No person shall publish, distribute or use any such advertising, promotional materials or products or services in which the Licensed Intellectual Property are used without the prior written approval of the Advertising and Brand Compliance representative of Seller listed in Section 8.6, which person Seller may change from time to time on written notice to Purchaser.
3.2 Purchaser also agrees that Purchaser and Company shall cause to appear on all advertisements, promotions and other displays on or in connection with which the Licensed Intellectual Property are used, such legends, markings and notices as Seller may require in order to give appropriate notice of any trademark rights therein.
3.3 Notwithstanding any other provision of this Agreement, Purchaser may not include on the front or back cover (inside or outside), tabs, spine or other three sides of, or packaging containing any print Directory Product or the cover, home page or similar feature of any non-print Directory Product which uses the Licensed Intellectual Property (i) any advertising for telecommunications, Internet, video programming or wireless services (other than that of Seller or its Affiliates) or (ii) any name or brand that is identified with the provision of any of such services, except as required by applicable law.
3.4 Subject to Seller’s prior written approval, Purchaser or Company may co-brand the front covers and spines of the print Directory Products which it publishes for Seller or an Affiliate of Seller with a trademark or trade name of Seller (or upon designation by Seller, an Affiliate of Seller), provided that: (i) with respect to Primary Directories, the Licensed Intellectual Property and Purchaser’s xxxx or trade name are clearly the dominant brand, and at least one and one-half (1 1/2) times the size of any Seller xxxx or name.
3.5 Notwithstanding anything to the contrary contained herein, the consent or approval of Seller as to any matter submitted hereunder shall not be unreasonably withheld, conditioned or delayed. If Seller has not disapproved any submission or proposed use, in writing, stating the basis therefore, within ten (10) calendar days of its receipt of such submission or proposed use, such submission or proposed use shall be deemed approved for the proposed use. Once a specific form of use with a product or a service has been approved, no further approval for continuing or reusing such use will be necessary unless there has been a material change in such product or service.
ARTICLE IV
OWNERSHIP AND GOODWILL
4.1 Purchaser and Company acknowledge that Seller (or one or more of Seller’s Affiliates) is the sole and exclusive owner of rights in the Licensed Intellectual Property, and Purchaser and Company undertake not to challenge the validity of the Licensed Intellectual Property, or the registration or application for registration or ownership of the Licensed Intellectual Property by such Affiliate(s) of Seller, and agree that neither Purchaser nor Company, nor any Affiliate of Purchaser or Company, will do, directly or indirectly, anything inconsistent with such ownership.

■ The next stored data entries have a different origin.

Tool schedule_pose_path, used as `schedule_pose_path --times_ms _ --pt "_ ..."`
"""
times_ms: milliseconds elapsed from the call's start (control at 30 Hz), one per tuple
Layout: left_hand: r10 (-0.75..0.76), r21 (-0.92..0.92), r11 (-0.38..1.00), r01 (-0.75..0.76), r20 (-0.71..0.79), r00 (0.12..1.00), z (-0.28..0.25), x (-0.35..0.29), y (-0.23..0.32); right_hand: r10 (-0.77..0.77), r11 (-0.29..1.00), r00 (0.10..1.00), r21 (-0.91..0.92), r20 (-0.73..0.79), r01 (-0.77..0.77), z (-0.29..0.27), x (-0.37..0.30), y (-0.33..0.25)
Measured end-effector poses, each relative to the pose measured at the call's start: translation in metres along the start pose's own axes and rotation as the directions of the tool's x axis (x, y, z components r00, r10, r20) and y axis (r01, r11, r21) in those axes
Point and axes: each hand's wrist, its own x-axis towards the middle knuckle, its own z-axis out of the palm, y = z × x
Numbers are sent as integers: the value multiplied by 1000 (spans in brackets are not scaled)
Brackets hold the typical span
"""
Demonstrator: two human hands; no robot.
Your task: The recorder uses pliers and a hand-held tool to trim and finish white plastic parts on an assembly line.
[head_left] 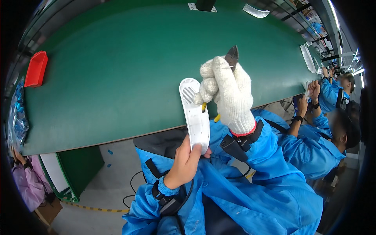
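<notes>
A long white plastic shell [197, 113] with rounded ends and a patch of small slots is tilted up over the table edge. My bare left hand [184, 160] grips its lower end between thumb and fingers. Beside its upper part, my right hand [229, 88] wears a white knit glove and is closed round a pair of cutting pliers [232, 56]. The dark jaws point up and away from the shell; the yellow handle ends stick out below the glove. Some gloved fingers lie over or against the shell's right edge; whether they touch it I cannot tell.
The green table [105, 86] stretches ahead. At its left stand a red bin [36, 69] and a clear bag of blue pieces [17, 115]. White shells [255, 11] lie at the far side and right. Co-workers in blue [313, 145] sit close on my right; a person in pink [29, 182] is at far left.
</notes>
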Motion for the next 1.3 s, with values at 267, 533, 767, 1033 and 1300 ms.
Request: schedule_pose_path --times_ms 267,533,767,1033,1300 --pt "30 -22 999 -35 -187 982 14 26 -7 37 999 999 4 -23 -37 0 -6 -6" --pt "13 -106 994 -36 -205 979 14 31 -12 184 982 983 27 23 -184 5 -16 11" --pt "36 -87 995 -54 -198 980 12 32 -10 137 987 990 -77 -43 -140 14 -15 14" --pt "30 -70 997 -45 -199 980 13 30 -12 128 982 981 -124 -145 -146 21 -16 15" --pt "176 142 979 -147 -223 959 14 30 -1 -12 994 995 -109 -103 1 22 -13 20"
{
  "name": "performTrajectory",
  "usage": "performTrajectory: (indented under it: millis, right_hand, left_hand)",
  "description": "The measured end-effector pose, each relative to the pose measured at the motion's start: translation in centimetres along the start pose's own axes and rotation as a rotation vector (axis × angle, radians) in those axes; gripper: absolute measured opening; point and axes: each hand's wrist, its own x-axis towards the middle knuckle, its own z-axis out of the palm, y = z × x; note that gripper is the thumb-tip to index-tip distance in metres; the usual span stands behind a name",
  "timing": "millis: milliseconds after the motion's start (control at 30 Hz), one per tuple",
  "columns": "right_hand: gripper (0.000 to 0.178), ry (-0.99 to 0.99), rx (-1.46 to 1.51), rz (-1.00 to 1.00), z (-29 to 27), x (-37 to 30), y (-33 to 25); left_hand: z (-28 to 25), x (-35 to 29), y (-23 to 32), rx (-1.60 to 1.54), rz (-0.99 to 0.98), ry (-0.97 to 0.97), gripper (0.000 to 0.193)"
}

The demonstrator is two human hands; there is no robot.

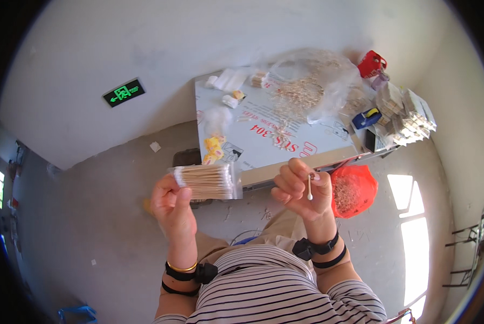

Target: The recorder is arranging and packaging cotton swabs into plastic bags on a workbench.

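Note:
My left hand (pixel 171 208) grips a clear bag of cotton swabs (pixel 207 181) by its left end, thumb in front. Wooden sticks lie side by side in the bag, with white tips at its ends. To the right, my right hand (pixel 306 191) pinches a single cotton swab (pixel 309 187) between thumb and finger, its white tip hanging down. Both hands are raised in front of the near edge of the table (pixel 242 127). A large clear plastic bag (pixel 328 81) on the table has many loose swabs (pixel 301 92) spilling from it.
Stacked packs (pixel 406 116) fill the table's right end beside a blue tape dispenser (pixel 366 118) and a red bag (pixel 372 64). Yellow-and-white packets (pixel 213 148) lie at its left edge. An orange-red bag (pixel 355 190) holding loose sticks hangs or stands below the front right edge.

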Motion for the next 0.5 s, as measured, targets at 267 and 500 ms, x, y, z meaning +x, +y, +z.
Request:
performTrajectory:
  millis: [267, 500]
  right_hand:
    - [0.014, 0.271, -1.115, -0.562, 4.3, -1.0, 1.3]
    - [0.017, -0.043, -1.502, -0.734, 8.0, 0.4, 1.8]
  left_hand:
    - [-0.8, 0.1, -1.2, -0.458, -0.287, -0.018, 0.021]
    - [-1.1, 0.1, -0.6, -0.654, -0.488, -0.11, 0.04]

4.2 Purchaser and Company further acknowledge and agree that all goodwill in the Licensed Intellectual Property generated by its use pursuant to this Agreement shall inure to the
benefit of and be on behalf of Seller. Nothing in this Agreement shall give Purchaser or Company, or any other person any right, title or interest in or to the Licensed Intellectual Property other than the rights expressly granted herein, for the use and periods specified.
4.3 Purchaser agrees, and will cause Company and Purchaser’s Affiliates to agree that each and all of them will not utilize the Licensed Intellectual Property or any confusingly similar intellectual property, except as expressly permitted hereunder, will not hereafter seek registration of the Licensed Intellectual Property or any confusingly similar intellectual property, in any name.
ARTICLE V
INFRINGEMENT
5.1 In the event that Purchaser or Company becomes aware of any unauthorized use of the Licensed Intellectual Property, or of any uses that Purchaser or Company believes to be confusingly or substantially similar in nature to the Licensed Intellectual Property (each, an “Unauthorized Use”), Purchaser shall promptly provide Seller with written notice.
5.2 Seller shall have the right, but not the obligation to challenge and attempt to eliminate each Unauthorized Use. In the event that Seller decides to bring an enforcement action, Purchaser and Company shall reasonably cooperate (and shall require its Affiliates and vendors to reasonably cooperate), at Seller’s expense, with Seller in investigating, prosecuting and resolving any enforcement action instituted by Seller against any person engaging in an Unauthorized Use. Seller may bring an action in the name of Seller alone or in the name of both Seller and Purchaser (and/or Company) with counsel selected by Seller and at Seller’s expense. Purchaser, at its own expense, shall have the right to participate with counsel of its own choice in the investigation, prosecution and/or resolution of any such enforcement action instituted by Seller. Seller shall retain any and all proceeds recovered in any such enforcement action Seller institutes and completes. Neither Purchaser, nor Company, nor any Affiliate of Purchaser or Company, shall have the right to prosecute or settle an infringement action against any person who engages in an Unauthorized Use.
ARTICLE VI
ASSURANCES, WARRANTY, LIMITATIONS ON LIABILITY
6.1 From time to time after the date of this Agreement, as and when requested by a party hereto, the other party will execute and deliver, or cause to be executed and delivered, any documents hereto as may be reasonably necessary or appropriate to effectuate the intent of this Agreement.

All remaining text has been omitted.